Education goes a long way to alleviate fear when it comes to honey bees. The fact of the matter is most people simply do not understand the normal behavior of a bee. In many cases, the normal and unaggressive actions of bees are considered a threat by those unfamiliar with them, and that is something local beekeeper Nicole Gurley is hoping to change.
There has been a lot of talk about how important the honey bee is to our crops, but Gurley believes it goes far deeper and is far more troublesome than that. She starts her lectures off with a question posed by Albert Einstein that states that within four years of honey bees becoming extinct, humans would follow. That is a pretty troubling prediction considering the fact honey bees continue to lose massive numbers virtually every winter and populations are now lower than they were decades ago.
Gurley, who is also the district librarian at LaPoynor Secondary School in Larue, Texas, offered an educational class to children at the East Texas Arboretum Nature Camp this week on the honey bee. She stated, “I want to educate children to understand the importance of honey bees for our food supply and to protect them.”
Beekeeping is a family business for the Gurleys. In addition to Nicole, her husband, Jeff, and their daughters, Madison and Elizabeth, all participate in the family beekeeping business. They offer regular educational lectures on honey bees at local school, camps, and daycare centers. Additionally, the family will also offer safe bee removal that will not harm the bees rather than calling an exterminator to use pesticides to kill off an infestation or to perform a hive removal.
Believe it or not, it was their oldest daughter, Madison (14), that got the family started in the bee business. She had won a scholarship from the East Texas Beekeeping Association. That led to an interest in the profession and the rest, as they say, is history.

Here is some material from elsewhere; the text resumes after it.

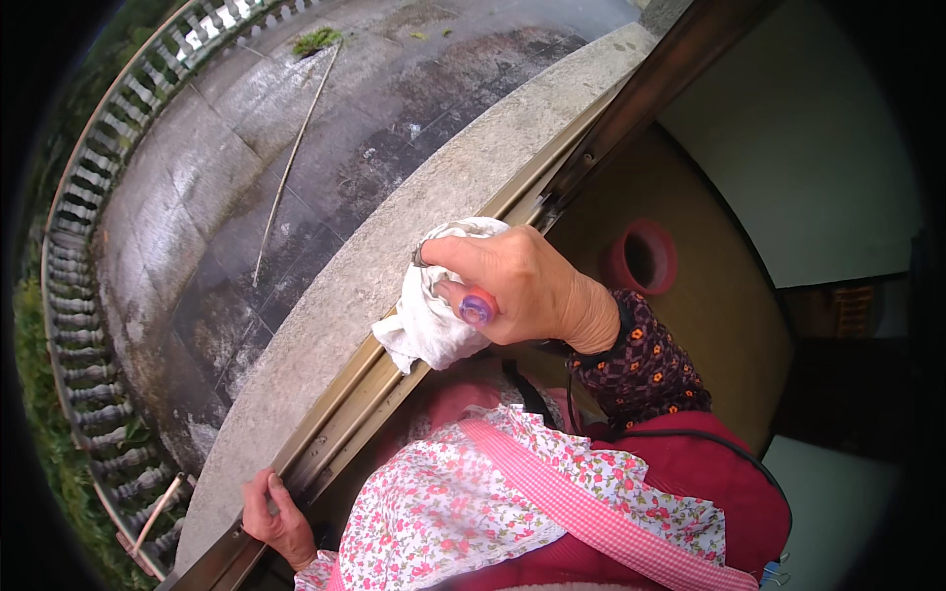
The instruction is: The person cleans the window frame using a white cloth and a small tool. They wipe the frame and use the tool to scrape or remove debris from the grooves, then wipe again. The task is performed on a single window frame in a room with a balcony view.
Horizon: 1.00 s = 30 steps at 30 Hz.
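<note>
My right hand (pixel 510 284) grips a white cloth (pixel 436 325) together with a tool whose red and purple handle end (pixel 477 307) pokes out of my fist. The cloth is bunched over the metal window track (pixel 355 399) along the sill, and hides the tool's far end. Lower down, my left hand (pixel 277 517) rests at the frame edge by the track's near end, thumb and fingers bent; whether it holds the frame cannot be told. Concrete ledge (pixel 384 229) runs along the outer side of the track.
A brown window frame (pixel 628 96) rises at the upper right. Indoors, a pink bucket (pixel 644 256) stands on the floor. Outside are wet paving (pixel 222 148), a long thin stick (pixel 295 155) with green bristles or plants at its end, and a balustrade (pixel 77 295).
</note>
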Motion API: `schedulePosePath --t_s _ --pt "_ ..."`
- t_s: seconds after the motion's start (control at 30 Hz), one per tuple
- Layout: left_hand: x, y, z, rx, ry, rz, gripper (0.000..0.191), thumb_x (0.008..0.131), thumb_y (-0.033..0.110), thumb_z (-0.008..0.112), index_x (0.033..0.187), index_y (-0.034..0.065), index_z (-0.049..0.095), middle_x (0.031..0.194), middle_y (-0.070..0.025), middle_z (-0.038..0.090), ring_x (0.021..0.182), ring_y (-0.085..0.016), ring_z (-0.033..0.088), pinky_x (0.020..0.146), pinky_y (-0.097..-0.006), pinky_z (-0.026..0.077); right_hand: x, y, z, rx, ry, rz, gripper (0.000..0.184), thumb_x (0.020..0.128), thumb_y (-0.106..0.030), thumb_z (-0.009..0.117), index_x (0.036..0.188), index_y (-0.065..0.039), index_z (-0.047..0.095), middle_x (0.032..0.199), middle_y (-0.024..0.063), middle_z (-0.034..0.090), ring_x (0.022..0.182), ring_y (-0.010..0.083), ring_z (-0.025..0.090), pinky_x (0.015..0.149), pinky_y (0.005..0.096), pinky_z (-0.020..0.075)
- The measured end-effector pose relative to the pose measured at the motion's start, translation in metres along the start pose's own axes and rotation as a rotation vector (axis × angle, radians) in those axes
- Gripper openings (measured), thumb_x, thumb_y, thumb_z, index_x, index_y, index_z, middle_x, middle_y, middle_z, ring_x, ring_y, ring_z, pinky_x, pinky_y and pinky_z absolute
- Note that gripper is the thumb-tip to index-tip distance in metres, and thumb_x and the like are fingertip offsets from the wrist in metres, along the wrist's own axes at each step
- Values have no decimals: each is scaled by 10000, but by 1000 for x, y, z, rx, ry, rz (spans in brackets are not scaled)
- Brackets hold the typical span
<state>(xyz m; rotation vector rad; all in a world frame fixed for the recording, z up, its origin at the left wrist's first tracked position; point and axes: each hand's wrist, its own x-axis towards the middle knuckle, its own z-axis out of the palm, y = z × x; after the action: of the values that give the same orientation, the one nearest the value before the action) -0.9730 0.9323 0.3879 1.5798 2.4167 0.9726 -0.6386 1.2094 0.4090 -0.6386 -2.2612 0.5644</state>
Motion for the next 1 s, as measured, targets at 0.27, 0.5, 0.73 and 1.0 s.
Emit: schedulePosePath --t_s 0.27,0.5,0.73,1.0 --pt "1 3 1 -13 5 -24 62 976 -7 632 995 -25 688 841 -120 657 744 -240 632 697 -343 490 -10 14 -1 -230 -13 -8 421 749 -135 749 1141 -60 615 885 97 652 859 327 685 734 427 552" --pt "-1 2 -1 16 1 -59 75 977 -3 632 1007 -29 695 843 -129 664 751 -245 642 700 -348 496 -21 2 31 -264 383 -89 286 788 -159 796 1023 -89 649 826 65 593 698 271 605 633 396 480" --pt "-2 2 -1 12 12 -46 80 974 -21 625 1011 -34 695 852 -135 665 760 -255 642 703 -351 497 -14 17 37 -295 320 -133 238 792 -201 832 932 -122 656 720 18 516 623 224 579 560 361 443" --pt "-1 0 -1 3 -4 -14 76 968 -34 631 1013 -36 692 853 -133 663 752 -259 639 694 -356 493 -10 -25 23 106 335 -121 337 736 -25 873 971 -53 632 654 60 523 499 250 503 488 351 406"
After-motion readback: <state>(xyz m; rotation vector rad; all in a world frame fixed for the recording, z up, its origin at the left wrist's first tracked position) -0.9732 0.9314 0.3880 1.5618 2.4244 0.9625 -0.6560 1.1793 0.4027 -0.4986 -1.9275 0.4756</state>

During her presentation to the children, Nicole familiarized the children with everything from the anatomy of the bee to a beekeeping suit, which colors are calming to bees, and how they manage beehive works. In this case, Nicole showed the children a picture of a three-tiered bee box. We reached out to Nicole and she explained, “The smaller honey super on top and two deep boxes under that. The bottom one is where the entrance is and is the box that the queen lays most of the time. The second box up is where more eggs may be laid and where honey is stored.”